HOW TO COMPLETE THIS TASK:
Return the data exactly, with all pictures removed.

#####

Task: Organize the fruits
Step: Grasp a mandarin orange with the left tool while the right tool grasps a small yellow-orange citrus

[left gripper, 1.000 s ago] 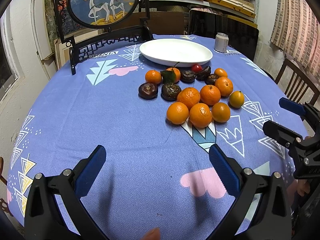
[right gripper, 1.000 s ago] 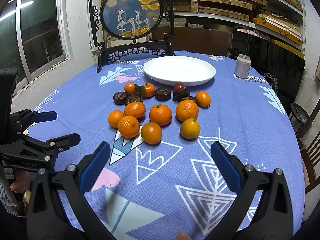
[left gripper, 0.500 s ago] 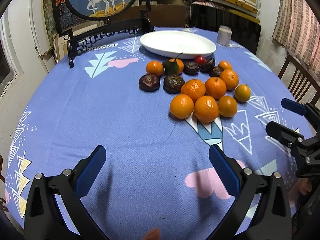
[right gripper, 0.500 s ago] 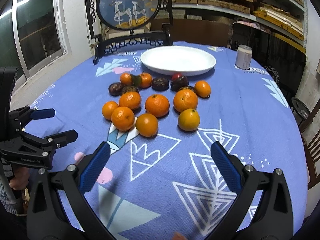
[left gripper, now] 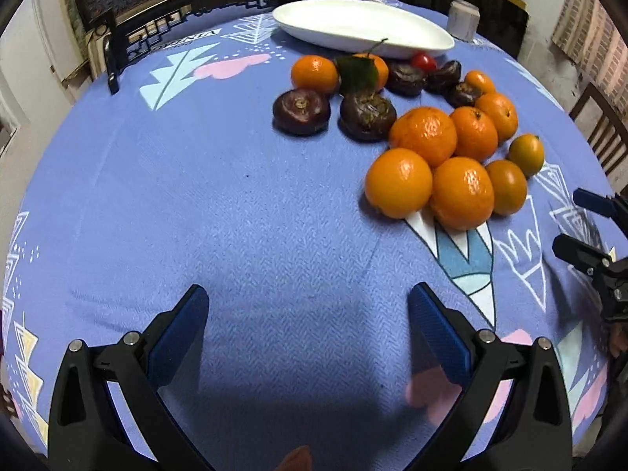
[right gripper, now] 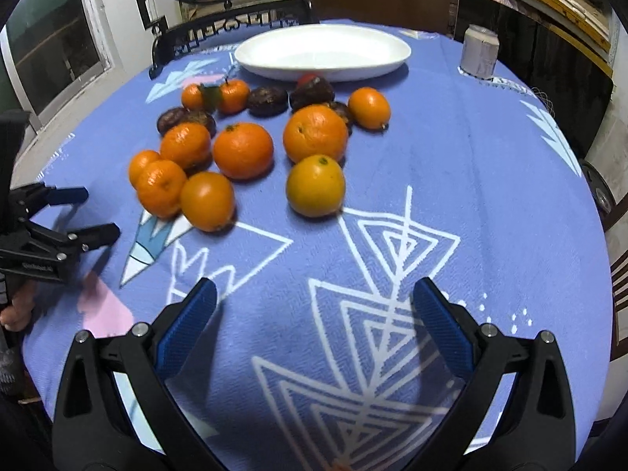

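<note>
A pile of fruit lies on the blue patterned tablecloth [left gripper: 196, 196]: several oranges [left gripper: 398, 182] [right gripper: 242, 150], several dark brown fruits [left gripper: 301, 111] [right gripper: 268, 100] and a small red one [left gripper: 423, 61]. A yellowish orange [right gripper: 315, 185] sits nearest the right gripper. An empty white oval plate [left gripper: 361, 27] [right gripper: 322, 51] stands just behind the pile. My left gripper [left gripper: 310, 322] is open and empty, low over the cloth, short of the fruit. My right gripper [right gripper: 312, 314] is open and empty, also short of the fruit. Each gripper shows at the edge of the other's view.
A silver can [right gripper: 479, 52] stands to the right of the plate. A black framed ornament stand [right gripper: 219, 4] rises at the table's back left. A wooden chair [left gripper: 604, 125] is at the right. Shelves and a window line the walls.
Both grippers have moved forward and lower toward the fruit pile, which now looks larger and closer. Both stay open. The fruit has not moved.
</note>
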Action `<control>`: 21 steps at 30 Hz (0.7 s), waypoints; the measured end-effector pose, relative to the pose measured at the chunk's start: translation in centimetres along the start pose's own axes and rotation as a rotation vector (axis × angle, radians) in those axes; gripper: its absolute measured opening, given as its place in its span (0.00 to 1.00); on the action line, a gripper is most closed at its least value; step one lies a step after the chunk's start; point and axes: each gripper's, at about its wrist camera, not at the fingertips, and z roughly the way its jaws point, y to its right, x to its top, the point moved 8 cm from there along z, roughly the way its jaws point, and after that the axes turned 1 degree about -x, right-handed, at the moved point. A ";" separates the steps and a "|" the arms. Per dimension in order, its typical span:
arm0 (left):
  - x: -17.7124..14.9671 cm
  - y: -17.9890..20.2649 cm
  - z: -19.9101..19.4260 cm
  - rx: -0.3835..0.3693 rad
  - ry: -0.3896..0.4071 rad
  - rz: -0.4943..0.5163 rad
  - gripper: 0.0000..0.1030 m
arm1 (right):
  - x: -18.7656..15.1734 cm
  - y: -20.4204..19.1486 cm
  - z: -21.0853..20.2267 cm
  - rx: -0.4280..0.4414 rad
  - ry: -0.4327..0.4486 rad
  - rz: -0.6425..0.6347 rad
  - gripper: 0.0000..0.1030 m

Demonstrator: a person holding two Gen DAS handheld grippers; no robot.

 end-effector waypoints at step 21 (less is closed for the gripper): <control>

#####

EXERCISE SOLUTION:
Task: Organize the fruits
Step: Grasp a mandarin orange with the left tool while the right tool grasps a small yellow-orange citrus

[left gripper, 1.000 s ago] 
[right gripper, 1.000 s ago] 
[left gripper, 0.500 s ago] 
[right gripper, 0.500 s ago] 
[left gripper, now] 
[right gripper, now] 

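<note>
A pile of fruit lies on the blue patterned tablecloth [left gripper: 196, 196]: several oranges [left gripper: 398, 182] [right gripper: 242, 150], several dark brown fruits [left gripper: 301, 111] [right gripper: 268, 100] and a small red one [left gripper: 423, 61]. A yellowish orange [right gripper: 315, 185] sits nearest the right gripper. An empty white oval plate [left gripper: 361, 27] [right gripper: 322, 51] stands just behind the pile. My left gripper [left gripper: 310, 322] is open and empty, low over the cloth, short of the fruit. My right gripper [right gripper: 312, 314] is open and empty, also short of the fruit. Each gripper shows at the edge of the other's view.
A silver can [right gripper: 479, 52] stands to the right of the plate. A black framed ornament stand [right gripper: 219, 4] rises at the table's back left. A wooden chair [left gripper: 604, 125] is at the right. Shelves and a window line the walls.
Both grippers have moved forward and lower toward the fruit pile, which now looks larger and closer. Both stay open. The fruit has not moved.
</note>
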Action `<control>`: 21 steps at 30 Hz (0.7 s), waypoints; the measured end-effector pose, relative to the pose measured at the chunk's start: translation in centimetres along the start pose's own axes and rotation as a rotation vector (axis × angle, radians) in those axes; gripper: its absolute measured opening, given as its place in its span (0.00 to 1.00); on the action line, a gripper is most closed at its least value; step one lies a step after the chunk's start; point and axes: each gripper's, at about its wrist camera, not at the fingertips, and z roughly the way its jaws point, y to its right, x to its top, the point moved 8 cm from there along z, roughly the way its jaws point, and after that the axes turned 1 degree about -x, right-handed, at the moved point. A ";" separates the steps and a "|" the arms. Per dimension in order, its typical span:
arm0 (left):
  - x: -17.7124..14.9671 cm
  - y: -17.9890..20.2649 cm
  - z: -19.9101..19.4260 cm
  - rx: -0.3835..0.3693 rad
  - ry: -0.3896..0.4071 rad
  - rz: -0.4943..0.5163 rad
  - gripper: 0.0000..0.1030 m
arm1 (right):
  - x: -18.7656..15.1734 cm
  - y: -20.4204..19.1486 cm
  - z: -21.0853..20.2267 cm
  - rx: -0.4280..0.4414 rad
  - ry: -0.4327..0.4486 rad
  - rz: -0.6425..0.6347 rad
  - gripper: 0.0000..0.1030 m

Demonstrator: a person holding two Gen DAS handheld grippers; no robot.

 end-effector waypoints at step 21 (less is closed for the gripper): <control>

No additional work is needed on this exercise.